WORK REQUEST – The answer is every line in the data below that contains the word "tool".

━━ DATASET EXCERPT

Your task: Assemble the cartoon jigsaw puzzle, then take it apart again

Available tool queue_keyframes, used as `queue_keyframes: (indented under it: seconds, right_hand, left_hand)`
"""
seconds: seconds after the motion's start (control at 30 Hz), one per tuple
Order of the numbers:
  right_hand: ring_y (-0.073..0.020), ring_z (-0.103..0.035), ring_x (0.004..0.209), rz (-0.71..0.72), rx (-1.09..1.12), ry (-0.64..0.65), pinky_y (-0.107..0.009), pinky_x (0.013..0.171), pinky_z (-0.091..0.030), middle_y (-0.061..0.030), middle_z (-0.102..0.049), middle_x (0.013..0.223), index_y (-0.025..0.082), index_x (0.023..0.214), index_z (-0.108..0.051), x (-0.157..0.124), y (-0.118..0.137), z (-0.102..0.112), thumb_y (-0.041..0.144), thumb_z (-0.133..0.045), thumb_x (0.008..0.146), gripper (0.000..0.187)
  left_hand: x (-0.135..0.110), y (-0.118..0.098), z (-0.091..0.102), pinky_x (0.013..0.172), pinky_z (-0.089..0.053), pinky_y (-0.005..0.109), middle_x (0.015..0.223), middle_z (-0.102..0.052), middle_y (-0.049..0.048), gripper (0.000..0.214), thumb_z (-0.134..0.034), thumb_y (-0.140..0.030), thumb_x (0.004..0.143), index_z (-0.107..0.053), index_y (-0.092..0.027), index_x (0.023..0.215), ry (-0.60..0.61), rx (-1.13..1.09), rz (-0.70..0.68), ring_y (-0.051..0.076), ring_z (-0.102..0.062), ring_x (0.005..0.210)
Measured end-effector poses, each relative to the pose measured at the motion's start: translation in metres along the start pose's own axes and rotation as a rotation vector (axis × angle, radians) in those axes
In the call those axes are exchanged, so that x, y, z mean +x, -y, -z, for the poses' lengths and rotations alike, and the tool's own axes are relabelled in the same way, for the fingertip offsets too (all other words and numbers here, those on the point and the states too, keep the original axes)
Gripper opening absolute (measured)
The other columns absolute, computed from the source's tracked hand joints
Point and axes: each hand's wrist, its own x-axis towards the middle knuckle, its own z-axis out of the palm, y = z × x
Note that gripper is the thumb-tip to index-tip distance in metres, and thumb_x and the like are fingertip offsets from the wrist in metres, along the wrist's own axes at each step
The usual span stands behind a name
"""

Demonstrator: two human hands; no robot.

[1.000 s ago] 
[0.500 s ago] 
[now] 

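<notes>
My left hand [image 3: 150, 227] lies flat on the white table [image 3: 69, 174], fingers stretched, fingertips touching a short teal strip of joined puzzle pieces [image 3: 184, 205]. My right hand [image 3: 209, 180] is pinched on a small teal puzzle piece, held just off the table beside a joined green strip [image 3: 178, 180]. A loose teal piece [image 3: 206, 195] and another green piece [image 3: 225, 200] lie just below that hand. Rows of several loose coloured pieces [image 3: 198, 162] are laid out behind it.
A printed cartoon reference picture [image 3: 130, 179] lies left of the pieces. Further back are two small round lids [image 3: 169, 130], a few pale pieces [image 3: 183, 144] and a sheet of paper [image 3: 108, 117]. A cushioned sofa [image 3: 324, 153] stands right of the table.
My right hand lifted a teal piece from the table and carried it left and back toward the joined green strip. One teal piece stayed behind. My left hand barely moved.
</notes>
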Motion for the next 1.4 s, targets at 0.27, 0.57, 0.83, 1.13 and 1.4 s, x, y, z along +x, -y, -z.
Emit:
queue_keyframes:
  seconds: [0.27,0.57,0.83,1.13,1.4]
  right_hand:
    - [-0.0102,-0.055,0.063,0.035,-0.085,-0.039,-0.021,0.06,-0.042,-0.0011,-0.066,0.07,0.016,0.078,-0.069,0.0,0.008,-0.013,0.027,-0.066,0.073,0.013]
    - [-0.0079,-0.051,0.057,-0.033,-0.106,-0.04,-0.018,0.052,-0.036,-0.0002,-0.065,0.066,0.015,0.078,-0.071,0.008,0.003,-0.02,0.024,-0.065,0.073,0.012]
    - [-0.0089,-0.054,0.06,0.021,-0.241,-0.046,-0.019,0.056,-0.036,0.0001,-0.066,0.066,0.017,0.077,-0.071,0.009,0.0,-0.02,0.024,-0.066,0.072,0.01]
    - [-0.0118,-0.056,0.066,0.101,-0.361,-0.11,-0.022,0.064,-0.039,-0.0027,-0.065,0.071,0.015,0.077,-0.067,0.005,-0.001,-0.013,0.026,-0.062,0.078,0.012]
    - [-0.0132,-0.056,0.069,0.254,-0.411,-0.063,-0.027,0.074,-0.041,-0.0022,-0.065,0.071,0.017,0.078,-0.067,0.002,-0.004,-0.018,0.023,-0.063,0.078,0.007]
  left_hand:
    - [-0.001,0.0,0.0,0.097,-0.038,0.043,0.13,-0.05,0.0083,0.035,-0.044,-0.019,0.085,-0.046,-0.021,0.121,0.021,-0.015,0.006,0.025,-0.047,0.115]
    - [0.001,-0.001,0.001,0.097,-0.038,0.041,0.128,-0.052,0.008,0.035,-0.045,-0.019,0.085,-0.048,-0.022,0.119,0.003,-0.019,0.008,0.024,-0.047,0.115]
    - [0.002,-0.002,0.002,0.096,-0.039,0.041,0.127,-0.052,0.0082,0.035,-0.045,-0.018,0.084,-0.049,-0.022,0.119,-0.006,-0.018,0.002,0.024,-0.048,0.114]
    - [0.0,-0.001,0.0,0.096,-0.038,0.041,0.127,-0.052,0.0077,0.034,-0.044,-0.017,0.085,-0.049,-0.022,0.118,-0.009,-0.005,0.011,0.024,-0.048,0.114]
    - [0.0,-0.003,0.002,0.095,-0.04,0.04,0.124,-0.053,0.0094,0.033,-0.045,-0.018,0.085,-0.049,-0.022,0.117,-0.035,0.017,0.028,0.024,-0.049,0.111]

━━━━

WRITTEN SOLUTION –
Available tool queue_keyframes, used as `queue_keyframes: (indented under it: seconds, right_hand, left_hand)`
In the call those axes are exchanged, so that x, y, z mean +x, -y, -z, for the poses' lengths and rotations alike, and the tool's own axes are relabelled in the same way, for the fingertip offsets too (all other words and numbers here, those on the point and the states too, keep the original axes)

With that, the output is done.